An important result of our study is that neurons fail to show significant synchrony in the binding condition despite the fact that the majority of these neurons signal border ownership by their firing rate. The assignment of border ownership is a form of feature binding. The four sides of a square, for example, are assigned to the same region. In our model (Craft et al., 2007), this binding is explicitly represented by the activity of the grouping cells: activation of a grouping cell enhances the signals representing the four edges that make up the square. We have recently shown that border ownership selective V2 neurons are also modulated by volitional (top-down) attention, and that this modulation is specific for the side of border ownership preference, indicating that selective attention mechanisms use the same grouping circuits that generate border ownership selectivity (Qiu & von der Heydt, 2007). This finding is direct evidence that border ownership coding is feature binding: attention to a figure produces selective enhancement of the edge signals assigned to that figure. Thus, the border ownership circuits serve as a binding mechanism, enabling object-based attention. In this mechanism binding is represented by firing rate, and synchrony, as we have explained above, is a byproduct of this mechanism.

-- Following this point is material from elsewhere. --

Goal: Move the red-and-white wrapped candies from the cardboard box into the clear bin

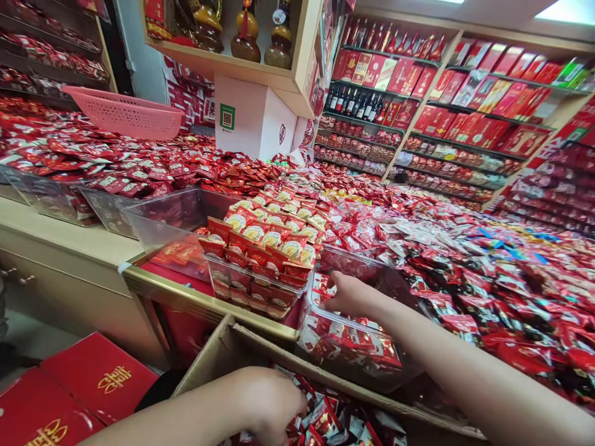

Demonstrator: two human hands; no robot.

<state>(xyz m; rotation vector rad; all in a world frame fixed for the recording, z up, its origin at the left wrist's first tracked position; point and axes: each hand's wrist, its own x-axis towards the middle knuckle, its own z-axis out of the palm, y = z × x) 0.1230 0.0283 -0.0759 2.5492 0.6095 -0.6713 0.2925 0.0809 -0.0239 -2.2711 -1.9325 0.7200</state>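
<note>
Stocked shelves line the far right of the shop, beyond a desk heaped with sweets. From the head view, our right hand is at the clear bin, fingers curled over its packets; whether it pinches one, we cannot tell. Our left hand sits in the carton, fingertips hidden, loose packets just to its right. The carton's far wall slants from far left to near right; the bin lies just beyond, nearer our right hand.
</note>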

Of course, this does not mean that synchrony is not used downstream in the processing hierarchy in addition to the enhancement of firing rate. Indeed, it is plausible in principle that nature would make use of a strong and easily identifiable feature like synchronous firing for some purposes. Specifically, synchronous firing could be used to distinguish attended from unattended stimuli (Niebur & Koch, 1994; Niebur, Koch, & Rosin, 1993). Experimental evidence for this hypothesis is accumulating (Fries, Reynolds, Rorie, & Desimone, 2001; Steinmetz et al., 2000). These studies indicate that the system uses synchrony for “top-down” attention, but our results make it seem unlikely that synchrony plays a role in feature binding.

Several limitations of our study are noted. The first is the relatively small number of neuron pairs. We found it difficult with the quartz-fiber electrodes to isolate and hold two cells long enough in an awake animal to map their receptive fields and characterize their selectivities and then record a sufficient number of spikes in both of them for the present analysis. Thus, the yield of these experiments was low.

A limitation of our study is also the use of a behavioral task that engaged attention at the fixation target. This task was deliberately chosen because our goal was to study binding and separate the influence of binding from that of attention. In neurophysiological experiments, we found that border ownership coding occurs simultaneously and in parallel for multiple figure displays, and, although most border ownership selective neurons are also influenced by top-down attention, the border ownership signal is generated independently of attention (Qiu & von der Heydt, 2007). Future work will elucidate how more complex behavioral tasks, like those involving selective attention to stimuli in the receptive fields of the neurons studied, as well as short-term memory, influence neuronal spike trains in V2 and their correlation structures.